Exercise details. In the records below, find the line with "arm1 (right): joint" and the line with "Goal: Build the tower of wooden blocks". Print both exactly, along with every line between them, and no other line.

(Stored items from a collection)
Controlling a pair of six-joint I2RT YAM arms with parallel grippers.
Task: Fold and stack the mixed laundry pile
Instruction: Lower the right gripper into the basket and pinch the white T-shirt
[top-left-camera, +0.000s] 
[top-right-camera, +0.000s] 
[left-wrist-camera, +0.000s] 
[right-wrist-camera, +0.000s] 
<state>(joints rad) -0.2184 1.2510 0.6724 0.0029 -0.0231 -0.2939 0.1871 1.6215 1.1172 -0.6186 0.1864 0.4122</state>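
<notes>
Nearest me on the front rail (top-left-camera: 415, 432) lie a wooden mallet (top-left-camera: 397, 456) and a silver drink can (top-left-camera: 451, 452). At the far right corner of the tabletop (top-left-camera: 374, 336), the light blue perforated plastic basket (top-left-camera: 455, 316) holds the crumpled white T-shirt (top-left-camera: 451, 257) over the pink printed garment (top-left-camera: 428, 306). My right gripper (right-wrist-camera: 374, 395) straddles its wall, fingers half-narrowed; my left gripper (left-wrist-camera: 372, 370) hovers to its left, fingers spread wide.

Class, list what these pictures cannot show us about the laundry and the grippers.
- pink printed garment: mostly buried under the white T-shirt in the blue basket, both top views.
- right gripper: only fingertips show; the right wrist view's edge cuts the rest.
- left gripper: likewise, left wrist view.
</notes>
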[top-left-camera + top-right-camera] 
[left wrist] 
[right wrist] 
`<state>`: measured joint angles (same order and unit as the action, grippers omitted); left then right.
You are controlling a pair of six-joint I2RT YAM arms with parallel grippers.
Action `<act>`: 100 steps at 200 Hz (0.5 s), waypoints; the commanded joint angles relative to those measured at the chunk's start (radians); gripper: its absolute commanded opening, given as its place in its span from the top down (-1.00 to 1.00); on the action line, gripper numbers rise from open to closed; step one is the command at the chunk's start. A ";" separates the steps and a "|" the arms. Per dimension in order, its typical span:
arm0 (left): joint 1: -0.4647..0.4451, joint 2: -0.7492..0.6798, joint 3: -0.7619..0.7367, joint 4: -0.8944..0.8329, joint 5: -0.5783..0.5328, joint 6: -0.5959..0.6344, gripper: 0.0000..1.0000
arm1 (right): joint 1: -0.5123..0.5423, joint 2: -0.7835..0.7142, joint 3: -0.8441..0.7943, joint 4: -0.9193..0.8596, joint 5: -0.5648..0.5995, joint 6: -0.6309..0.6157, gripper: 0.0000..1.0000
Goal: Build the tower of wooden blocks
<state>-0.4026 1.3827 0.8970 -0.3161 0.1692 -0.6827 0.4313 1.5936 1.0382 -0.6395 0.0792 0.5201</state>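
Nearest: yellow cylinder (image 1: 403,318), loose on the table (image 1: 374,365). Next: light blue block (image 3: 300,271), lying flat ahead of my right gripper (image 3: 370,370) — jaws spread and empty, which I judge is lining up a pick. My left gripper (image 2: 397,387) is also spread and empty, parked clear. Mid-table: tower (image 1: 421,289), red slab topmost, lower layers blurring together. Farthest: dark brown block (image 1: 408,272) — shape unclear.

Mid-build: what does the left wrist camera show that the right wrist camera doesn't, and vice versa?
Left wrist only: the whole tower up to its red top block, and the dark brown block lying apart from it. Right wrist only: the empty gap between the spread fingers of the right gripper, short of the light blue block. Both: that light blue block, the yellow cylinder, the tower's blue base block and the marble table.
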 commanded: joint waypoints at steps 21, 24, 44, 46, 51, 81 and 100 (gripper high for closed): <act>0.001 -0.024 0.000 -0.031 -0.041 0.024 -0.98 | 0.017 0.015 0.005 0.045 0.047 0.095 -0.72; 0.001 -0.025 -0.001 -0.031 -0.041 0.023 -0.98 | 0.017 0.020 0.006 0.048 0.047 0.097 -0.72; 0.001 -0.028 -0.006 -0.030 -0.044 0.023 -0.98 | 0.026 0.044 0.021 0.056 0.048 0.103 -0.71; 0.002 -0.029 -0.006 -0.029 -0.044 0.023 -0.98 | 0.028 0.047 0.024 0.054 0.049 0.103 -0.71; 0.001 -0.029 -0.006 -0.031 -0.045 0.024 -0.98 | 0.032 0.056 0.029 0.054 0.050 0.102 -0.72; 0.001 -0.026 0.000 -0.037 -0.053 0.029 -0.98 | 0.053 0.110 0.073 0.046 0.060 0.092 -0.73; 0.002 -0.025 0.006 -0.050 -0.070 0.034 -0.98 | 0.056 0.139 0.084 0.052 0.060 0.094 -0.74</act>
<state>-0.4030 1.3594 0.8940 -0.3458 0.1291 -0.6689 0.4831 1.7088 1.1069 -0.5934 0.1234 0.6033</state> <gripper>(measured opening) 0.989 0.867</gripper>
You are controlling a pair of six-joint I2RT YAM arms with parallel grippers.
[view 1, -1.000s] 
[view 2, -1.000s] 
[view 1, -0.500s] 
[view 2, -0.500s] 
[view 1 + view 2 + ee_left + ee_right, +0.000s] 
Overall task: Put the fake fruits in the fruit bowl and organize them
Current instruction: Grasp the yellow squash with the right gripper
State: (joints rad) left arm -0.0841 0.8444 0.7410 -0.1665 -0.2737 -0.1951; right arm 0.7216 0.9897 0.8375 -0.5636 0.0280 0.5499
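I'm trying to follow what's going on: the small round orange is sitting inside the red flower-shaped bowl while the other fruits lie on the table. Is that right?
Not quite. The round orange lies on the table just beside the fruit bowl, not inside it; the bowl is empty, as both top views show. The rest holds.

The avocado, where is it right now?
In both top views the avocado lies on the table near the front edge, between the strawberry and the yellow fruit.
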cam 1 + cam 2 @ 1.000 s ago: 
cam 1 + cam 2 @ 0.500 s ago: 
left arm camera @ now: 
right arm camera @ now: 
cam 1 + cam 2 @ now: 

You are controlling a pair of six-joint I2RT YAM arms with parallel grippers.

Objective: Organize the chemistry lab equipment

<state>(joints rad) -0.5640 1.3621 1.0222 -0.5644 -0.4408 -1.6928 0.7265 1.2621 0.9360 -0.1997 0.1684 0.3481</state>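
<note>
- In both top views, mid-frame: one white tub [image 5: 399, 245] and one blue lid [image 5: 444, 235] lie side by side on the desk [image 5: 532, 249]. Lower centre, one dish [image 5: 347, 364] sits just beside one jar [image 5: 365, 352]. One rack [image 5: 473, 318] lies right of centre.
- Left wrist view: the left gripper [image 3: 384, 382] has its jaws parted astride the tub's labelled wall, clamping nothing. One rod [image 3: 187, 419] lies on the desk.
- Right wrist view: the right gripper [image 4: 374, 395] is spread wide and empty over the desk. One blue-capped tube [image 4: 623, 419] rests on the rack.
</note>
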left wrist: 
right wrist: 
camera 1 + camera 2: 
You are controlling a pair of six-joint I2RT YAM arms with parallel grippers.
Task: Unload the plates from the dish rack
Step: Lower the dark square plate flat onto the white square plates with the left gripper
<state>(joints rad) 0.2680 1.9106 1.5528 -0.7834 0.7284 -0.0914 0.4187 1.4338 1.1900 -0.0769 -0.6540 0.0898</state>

Task result.
arm1 (right): joint 1: -0.5123..0.5423, joint 2: -0.7835..0.7142, joint 3: -0.8441..0.7943, joint 4: -0.9193..0.8596, joint 5: -0.5648..0.5995, joint 6: -0.6309..0.6157, gripper: 0.0000..1.0000
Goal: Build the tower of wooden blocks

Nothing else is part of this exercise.